Moi, je suis à Lojega depuis 43 ans. J’ai connu la construction des bâtiments du quartier des Villas et j’ai commencé comme polyvalente. Je suis passée par tous les services. Aujourd’hui, je suis au service technique, mais je suis même passée par l’accueil. J’ai tout fait ici. Pour moi, le public a
beaucoup changé dans le quartier des Villas.

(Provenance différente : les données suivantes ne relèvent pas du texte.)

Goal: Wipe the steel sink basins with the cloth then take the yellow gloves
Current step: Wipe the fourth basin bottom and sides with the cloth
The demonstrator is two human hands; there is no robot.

Avant, les locataires s’installaient le temps de mettre un peu d’argent de côté pour pouvoir ensuite partir et peut-être acheter un appartement ou une maison ailleurs. Aujourd’hui, ce n’est plus le cas. Il y a des gens qui sont dans un tel état de précarité que c’est plutôt la survie pour eux. De
nos jours, pour avoir accès à un logement social, il y a une longue liste d’attente et les conditions pour y accéder ne sont plus les mêmes. À l’époque, les conditions étaient beaucoup plus souples, mais la société a tellement évolué ! C’est logique ! Et puis, Lojega a tellement grandi. C’est un peu
comme mon bébé, cette entreprise, car j’ai suivi toute son évolution. C’est ma deuxième maison en quelque sorte !
Vous savez, à l’époque, c’était le surveillant lui-même qui faisait les petits bricolages à droite et à gauche dans les appartements et il transportait son matériel dans une brouette ! C’est pour vous dire ! Aujourd’hui, on a nos propres camionnettes. On ne peut plus comparer ! Mais je trouve malgré
tout que les relations sont devenues beaucoup plus distantes et individualistes entre les locataires. Avant, les voisins se connaissaient. D’ailleurs, on venait parfois me trouver pour me dire « Vous savez, Madame Untel n’est pas bien, il faudrait aller l’aider ! ». Aujourd’hui, les gens
s’inquiètent rarement pour leurs voisins. À notre époque, c’est chacun pour soi. C’est un peu comme l’évolution de la société en général. Le soir, les gens ferment leur porte à double tour et c’est terminé, peu importe ce qui se passe chez le voisin d’en face. Je trouve ça dommage car il y avait
vraiment une ambiance plus agréable pour les locataires avant, une ambiance beaucoup plus conviviale et solidaire.
C’est en tout cas ce que les gens me renvoient quand je les rencontre. Parfois même, je rencontre des anciens qui me disent « Ah, Madame Micheline, ça fait plaisir de vous voir ! ». C’est vrai que moi, dès que je pouvais aider, j’aidais. Alors, les gens se souviennent de moi. Et quand je ne pouvais
pas aider, j’expliquais toujours pourquoi, avec respect. Et du coup, il y a toujours eu beaucoup de considération entre les locataires et moi.
Bien sûr, j’ai parfois vécu des choses difficiles. Des choses parfois traumatisantes qu’on ne peut pas oublier dans une carrière, comme des menaces, de l’agressivité, des scènes délirantes avec certains locataires, un vol à main armée et même un étranglement un jour par une femme qui avait un
problème psychiatrique et qui s’est suicidée après, d’ailleurs. Ça n’a pas toujours été simple, mais j’ai malgré tout gardé un très bon souvenir.
Je pourrais prendre ma pension, mais j’ai du mal à lâcher. C’est pour vous dire combien je tiens à ce quartier et à ce travail.